A job interview is stressful enough without the added pressure of explaining a job layoff. Not only do you have to find acceptable ways to explain why you were let go, but you also need to remain respectful to your past employer at the same time. If the layoff was recent, you’ll likely still have a lot of feelings about losing your job. If you find yourself in this position, there are a few ways to prepare an answer to why you were laid off from a job.

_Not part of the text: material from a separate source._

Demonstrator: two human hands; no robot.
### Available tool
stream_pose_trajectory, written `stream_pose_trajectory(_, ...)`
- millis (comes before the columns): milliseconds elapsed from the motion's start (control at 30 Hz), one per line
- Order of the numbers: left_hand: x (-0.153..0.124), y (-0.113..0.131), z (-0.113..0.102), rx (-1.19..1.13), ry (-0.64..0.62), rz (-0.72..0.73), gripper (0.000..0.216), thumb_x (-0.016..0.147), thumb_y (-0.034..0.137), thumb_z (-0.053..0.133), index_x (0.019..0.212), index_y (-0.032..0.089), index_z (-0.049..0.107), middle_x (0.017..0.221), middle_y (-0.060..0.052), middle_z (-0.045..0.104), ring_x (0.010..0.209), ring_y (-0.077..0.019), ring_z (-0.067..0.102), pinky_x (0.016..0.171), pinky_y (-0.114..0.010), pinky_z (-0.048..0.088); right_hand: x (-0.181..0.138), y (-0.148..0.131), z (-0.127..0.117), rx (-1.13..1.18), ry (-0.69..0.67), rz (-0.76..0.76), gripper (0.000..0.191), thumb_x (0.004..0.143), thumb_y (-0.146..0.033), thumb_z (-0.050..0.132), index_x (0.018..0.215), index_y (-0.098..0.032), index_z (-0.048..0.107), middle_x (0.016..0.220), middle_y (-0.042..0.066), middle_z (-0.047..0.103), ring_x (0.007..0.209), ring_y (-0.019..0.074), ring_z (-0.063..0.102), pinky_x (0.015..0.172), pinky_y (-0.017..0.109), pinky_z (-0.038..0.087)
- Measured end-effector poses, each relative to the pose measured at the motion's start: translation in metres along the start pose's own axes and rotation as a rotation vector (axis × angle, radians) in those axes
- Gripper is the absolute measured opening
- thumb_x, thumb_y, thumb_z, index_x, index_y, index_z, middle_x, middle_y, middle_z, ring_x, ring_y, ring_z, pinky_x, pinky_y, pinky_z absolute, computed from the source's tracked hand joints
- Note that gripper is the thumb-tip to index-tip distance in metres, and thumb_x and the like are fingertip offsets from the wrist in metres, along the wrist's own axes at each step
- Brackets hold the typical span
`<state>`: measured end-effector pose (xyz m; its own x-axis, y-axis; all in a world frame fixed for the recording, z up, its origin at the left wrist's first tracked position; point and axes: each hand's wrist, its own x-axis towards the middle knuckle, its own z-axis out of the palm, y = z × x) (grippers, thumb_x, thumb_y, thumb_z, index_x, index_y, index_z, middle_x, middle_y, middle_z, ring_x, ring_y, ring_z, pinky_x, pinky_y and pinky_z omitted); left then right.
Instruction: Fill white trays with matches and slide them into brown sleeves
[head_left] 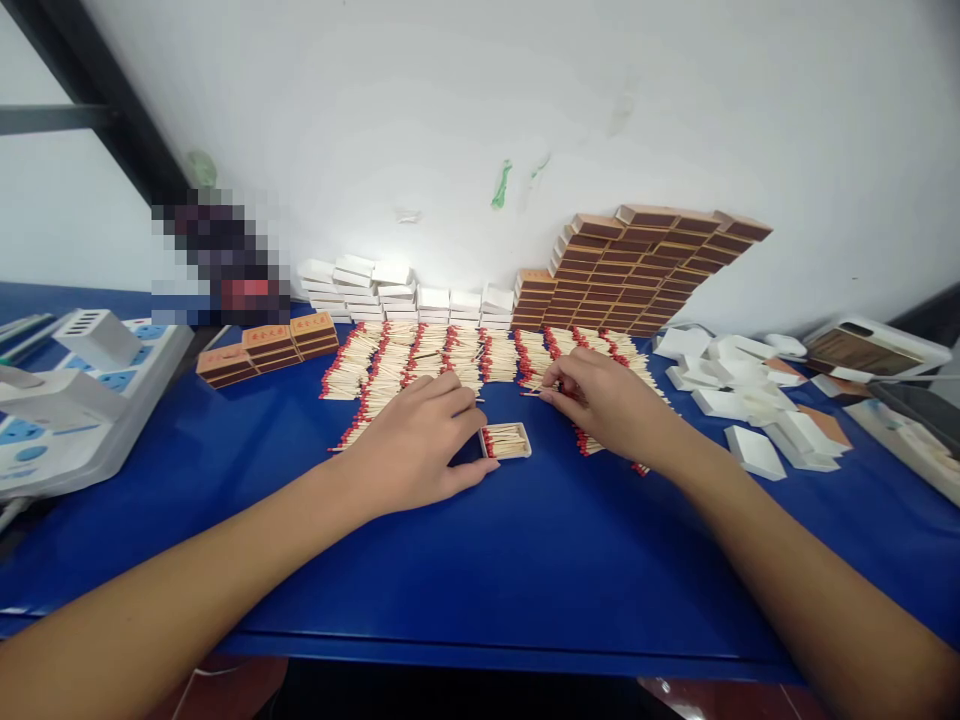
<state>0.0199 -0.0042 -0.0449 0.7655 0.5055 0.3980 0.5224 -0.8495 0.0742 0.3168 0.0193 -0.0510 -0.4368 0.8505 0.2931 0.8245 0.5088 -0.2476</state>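
Note:
A small white matchbox tray (517, 452) lies on the blue table, filled partway with red-headed matchsticks. My left hand (416, 440) rests at the tray's left end, thumb along its near side and index finger at its far corner, steadying it. Beyond and to the right, my right hand (611, 400) has thumb and forefinger pinched at a matchstick (529, 394) by the front of the match piles. Rows of loose matchsticks (499, 358) spread across the table behind both hands; some are hidden under my fingers.
Brown matchboxes (622, 265) are stacked against the wall, with white trays (360, 285) to their left. More matchboxes (270, 345) stand at left near a power strip (112, 440). Scattered white trays (750, 400) lie at right, beside a phone (874, 345).

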Motion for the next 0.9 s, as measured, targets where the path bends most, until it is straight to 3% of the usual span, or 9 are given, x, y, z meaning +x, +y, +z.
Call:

How to Explain Your Job Layoff in an Interview


Less is more.

When we get nervous, we tend to want to over-explain a situation that is uncomfortable for us. This is especially true when we want to look impressive but know that the rejection of a former employer is something we need to talk about. In this instance, it’s good to practice your answer about being laid off and keep it concise. Only focus on the relevant details. Find a way to explain why you were laid off without revealing too much about your shortfalls or any proprietary information about your past company.


Be honest and positive.

You may feel the temptation to not be straightforward about why you were let go to appear more positive, but honesty is the best way to go in the case of a layoff that wasn’t your fault. In tough economic times, you can generally assume that an employer will be understanding about a layoff. Also, you never know what an employer might know behind the scenes, so it’s important not to say you were laid off if you were really fired. Additionally, never say anything negative about why you were let go or about your previous employer. It makes a bad impression if you speak negatively about your former company and starts to create a sense of distrust before you even get out of the gate.


Show your value and advanced skills.

Do you know what is a great way to spin a layoff? Talking about what you did immediately after you were let go. It’s all about taking a negative and turning it into a positive. So, show that you did training or took some classes to learn more skills as soon as you were laid off. Demonstrate that you are passionate about your career and the value you can bring to an employer. This looks good because it shows that you aren’t just looking for a job but rather care about your own professional development.


If you work this situation to your advantage, you can really show an employer the positive impact you will make on their company.


Layoffs are not fun, no matter what your situation.


But if you can show your potential employer that you are able to turn a situation like that into a positive learning experience, it will stand out and look good to your new company. Start to form the story of how you exited and practice before your interview. It wouldn’t hurt to get some feedback from your peers about how you tell your story too.